— Source data —
--------------------

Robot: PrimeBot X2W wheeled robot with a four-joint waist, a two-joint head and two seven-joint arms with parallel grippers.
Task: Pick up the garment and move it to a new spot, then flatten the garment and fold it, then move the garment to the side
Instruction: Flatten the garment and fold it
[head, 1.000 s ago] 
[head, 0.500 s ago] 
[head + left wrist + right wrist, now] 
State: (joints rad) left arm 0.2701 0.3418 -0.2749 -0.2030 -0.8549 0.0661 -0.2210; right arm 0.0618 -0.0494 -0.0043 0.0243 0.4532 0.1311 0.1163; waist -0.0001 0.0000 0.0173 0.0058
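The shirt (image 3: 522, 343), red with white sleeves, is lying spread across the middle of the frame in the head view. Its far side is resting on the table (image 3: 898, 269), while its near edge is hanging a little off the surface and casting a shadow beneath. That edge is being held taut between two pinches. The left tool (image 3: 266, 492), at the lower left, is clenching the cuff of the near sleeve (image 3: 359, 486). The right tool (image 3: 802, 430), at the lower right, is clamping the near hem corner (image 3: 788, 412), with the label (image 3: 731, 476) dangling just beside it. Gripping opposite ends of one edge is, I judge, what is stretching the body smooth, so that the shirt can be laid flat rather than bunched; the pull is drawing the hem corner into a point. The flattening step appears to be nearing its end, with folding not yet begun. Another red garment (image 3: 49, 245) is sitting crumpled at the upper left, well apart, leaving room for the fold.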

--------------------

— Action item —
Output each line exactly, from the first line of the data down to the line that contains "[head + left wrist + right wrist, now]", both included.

— Solved exercise —
Robot: PrimeBot X2W wheeled robot with a four-joint waist, a two-joint head and two seven-joint arms with parallel grippers.
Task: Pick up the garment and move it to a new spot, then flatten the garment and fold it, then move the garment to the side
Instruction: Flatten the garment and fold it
[head, 1.000 s ago] 
[head, 0.500 s ago] 
[head + left wrist + right wrist, now] 

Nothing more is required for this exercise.